Vitest 5 chegou: vitest doctor, Trace View e o custo real da migração

O Vitest 5 chegou à versão estável com uma promessa de desempenho que vem acompanhada de ferramentas para descobrir por que uma suíte está lenta ou instável. O upgrade, porém, começa por uma checagem objetiva: a nova versão exige Node.js 22.12 ou superior e Vite 6.4 ou superior.

Para quem acompanhou o release candidate, a notícia agora não é a existência dos recursos. É que eles entraram no canal estável e podem ser avaliados num branch de migração com a suíte real do projeto.

Os ganhos variam porque as suítes também variam

Nos benchmarks publicados pela equipe, os ganhos ficaram entre 8% e 53% em cenários com aplicações geradas para simular projetos. Os maiores avanços apareceram em pools de VM, Browser Mode e suítes grandes. Algumas configurações ficaram numa faixa de aproximadamente três pontos percentuais, para mais ou para menos.

É uma forma honesta de apresentar performance: não existe “53% mais rápido” para todo repositório. Transformação de módulos, ambiente, isolamento, quantidade de projetos e cobertura mudam o gargalo. A métrica que interessa é a sua, coletada antes e depois com cache e concorrência comparáveis.

vitest doctor procura configuração, não doença imaginária

O novo vitest doctor experimenta configurações e sugere ajustes para a suíte.
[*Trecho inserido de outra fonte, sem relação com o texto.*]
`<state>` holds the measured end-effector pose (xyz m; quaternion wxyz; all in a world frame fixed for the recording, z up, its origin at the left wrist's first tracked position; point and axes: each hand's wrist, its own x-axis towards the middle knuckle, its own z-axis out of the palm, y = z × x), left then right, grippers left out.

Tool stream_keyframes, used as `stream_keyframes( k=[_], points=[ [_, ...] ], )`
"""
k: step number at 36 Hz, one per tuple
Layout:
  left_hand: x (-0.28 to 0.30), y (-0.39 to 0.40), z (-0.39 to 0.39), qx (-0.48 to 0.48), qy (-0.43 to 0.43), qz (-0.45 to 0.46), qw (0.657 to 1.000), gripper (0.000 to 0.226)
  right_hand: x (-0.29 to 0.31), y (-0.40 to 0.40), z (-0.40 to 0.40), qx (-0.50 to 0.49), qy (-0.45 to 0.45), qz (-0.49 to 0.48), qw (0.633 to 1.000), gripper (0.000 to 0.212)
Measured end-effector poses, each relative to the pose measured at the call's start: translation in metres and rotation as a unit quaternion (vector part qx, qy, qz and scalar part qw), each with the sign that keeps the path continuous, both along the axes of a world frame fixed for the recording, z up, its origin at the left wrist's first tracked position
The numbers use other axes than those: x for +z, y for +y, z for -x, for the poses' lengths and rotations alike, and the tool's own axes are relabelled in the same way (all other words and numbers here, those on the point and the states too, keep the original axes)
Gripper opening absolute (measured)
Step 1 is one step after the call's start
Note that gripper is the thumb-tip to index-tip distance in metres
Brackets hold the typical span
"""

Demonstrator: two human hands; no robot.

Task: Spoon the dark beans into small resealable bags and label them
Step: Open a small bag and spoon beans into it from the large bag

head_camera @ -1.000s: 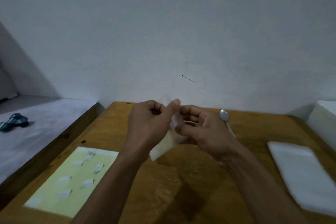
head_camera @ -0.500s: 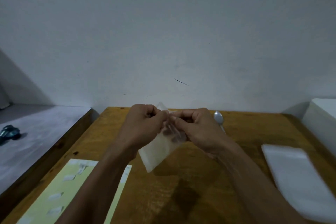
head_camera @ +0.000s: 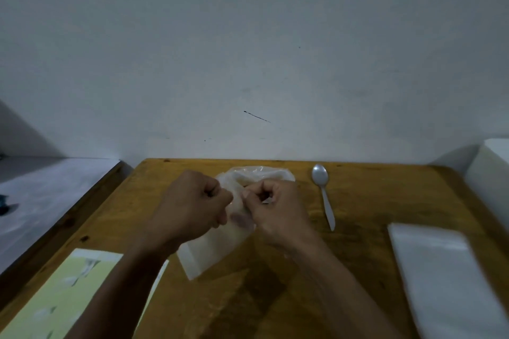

Isso ajuda a tirar tuning do campo da superstição. Em vez de copiar a configuração de um monorepo enorme, o comando testa alternativas no projeto atual e aponta o que demonstrou diferença.

Os relatórios de duração também passam a mostrar percentuais, e o runner oferece hints de performance. A versão reduz viagens entre workers, estabiliza o cache de módulos do filesystem, melhora pools de VM e limita o custo de mesclar cobertura. Projetos inline podem compartilhar um servidor Vite, diminuindo trabalho duplicado.

Trace View dá contexto ao teste de navegador

No Browser Mode, o Trace View registra interações, assertions e snapshots do DOM. Quando um teste falha no CI, a diferença entre “botão não encontrado” e uma sequência visível de estados é enorme. O trace aproxima a investigação do que ferramentas de end-to-end já oferecem, sem abandonar a ergonomia do Vitest.

A opção --repeats ataca outro problema conhecido: flakiness que só aparece depois de várias execuções. Repetir um teste não corrige corrida ou vazamento de estado, mas aumenta a chance de reproduzir e medir antes de mexer no código.

Um roteiro de migração que cabe num pull request

  • Confirme Node 22.12+ em desenvolvimento, CI e imagens de container.
  • Atualize Vite para pelo menos 6.4 e leia o guia de breaking changes.
  • Registre tempo, memória e resultado da cobertura antes da troca.
  • Atualize Vitest sem misturar refatorações de teste no mesmo commit.
  • Rode a suíte completa, Browser Mode e vitest doctor.
  • Compare resultados e investigue regressões por pool ou projeto.

Monorepos merecem atenção especial ao compartilhamento do servidor Vite e às diferenças entre projetos. Testes com mocks sensíveis a isolamento também devem ser executados em ordem variada. Se cobertura é requisito de merge, compare não apenas o percentual final, mas arquivos e sourcemaps mapeados.

Atualizar por ferramenta ou por resultado?

Trace View e doctor são bons motivos para experimentar. A decisão de adotar vem do conjunto: compatibilidade do runtime, estabilidade da suíte e ganho medido. Se a infraestrutura ainda depende de Node antigo, forçar a migração apenas pelo número da versão transfere o custo para outro lugar.

Vitest 5 parece mais interessante quando tratado como uma oportunidade de observar a suíte. Uma atualização que só troca o pacote pode render segundos. Uma atualização que revela testes lentos, estados vazando e traces úteis melhora o ciclo inteiro.